_BRIEF_. The listing is to be transcribed in full, with its images left out.

_RECORDED INFORMATION_.
--------------------------------

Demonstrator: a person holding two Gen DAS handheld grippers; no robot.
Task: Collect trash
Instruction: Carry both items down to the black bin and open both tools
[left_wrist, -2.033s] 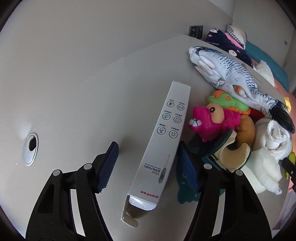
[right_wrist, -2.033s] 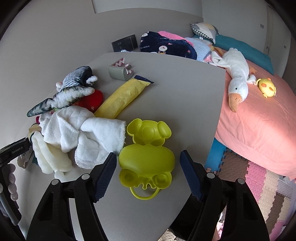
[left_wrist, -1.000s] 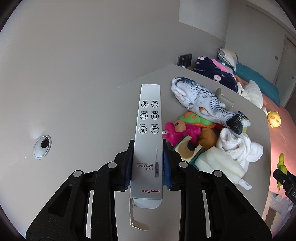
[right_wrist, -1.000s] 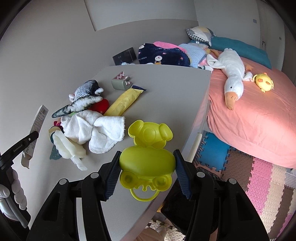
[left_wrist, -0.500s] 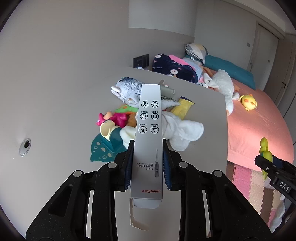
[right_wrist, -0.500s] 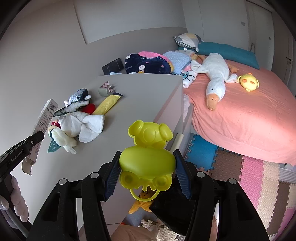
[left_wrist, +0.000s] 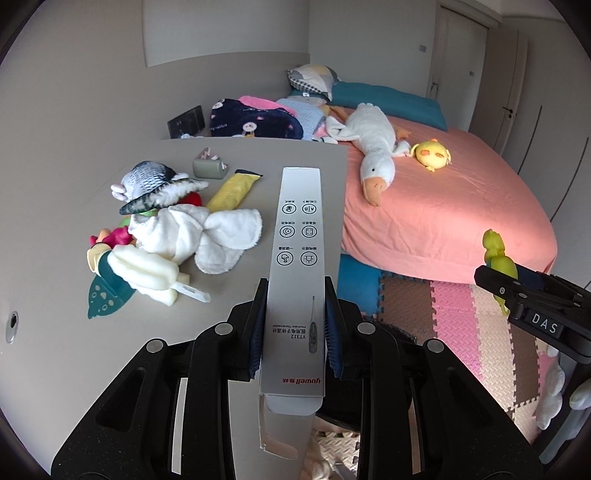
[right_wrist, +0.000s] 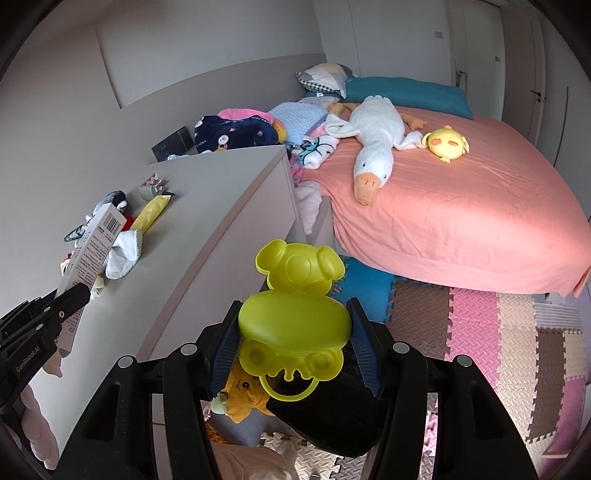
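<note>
A long, flat silver cardboard box (left_wrist: 295, 280), printed with round icons and a thermometer drawing, is pinched across its narrow sides by the left gripper (left_wrist: 294, 332); its ribbed blue fingers (left_wrist: 256, 332) press both edges, and an end flap hangs open at the near end. The box is held in the air above the edge of the grey surface (left_wrist: 55, 229). The right gripper (right_wrist: 291, 343) clamps a glossy yellow-green plastic toy case (right_wrist: 295, 314), bear-shaped with rounded ears and a ring handle, held off the surface above the foam mat floor (right_wrist: 480, 332). On the surface lie a fluffy white towel (left_wrist: 218, 236), a plush fish (left_wrist: 155, 188) and a yellow packet (left_wrist: 232, 192). A plush goose (left_wrist: 373, 147) sprawls on the pink bed (left_wrist: 461, 206).
</note>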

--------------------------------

_SOLUTION TO THE EXERCISE_.
Demonstrator: a person holding two Gen DAS handheld grippers; no robot.
Task: Collect trash
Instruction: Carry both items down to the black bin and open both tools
[left_wrist, -2.033s] 
[right_wrist, -2.033s] 
[left_wrist, -1.000s] 
[right_wrist, -1.000s] 
[left_wrist, -0.500s] 
[right_wrist, -0.500s] 
[left_wrist, +0.000s] 
[right_wrist, +0.000s] 
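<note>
A long, flat silver cardboard box (left_wrist: 295, 280), printed with round icons and a thermometer drawing, is pinched across its narrow sides by the left gripper (left_wrist: 294, 332); its ribbed blue fingers (left_wrist: 256, 332) press both edges, and an end flap hangs open at the near end. The box is held in the air above the edge of the grey surface (left_wrist: 55, 229). The right gripper (right_wrist: 291, 343) clamps a glossy yellow-green plastic toy case (right_wrist: 295, 314), bear-shaped with rounded ears and a ring handle, held off the surface above the foam mat floor (right_wrist: 480, 332). On the surface lie a fluffy white towel (left_wrist: 218, 236), a plush fish (left_wrist: 155, 188) and a yellow packet (left_wrist: 232, 192). A plush goose (left_wrist: 373, 147) sprawls on the pink bed (left_wrist: 461, 206).
</note>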

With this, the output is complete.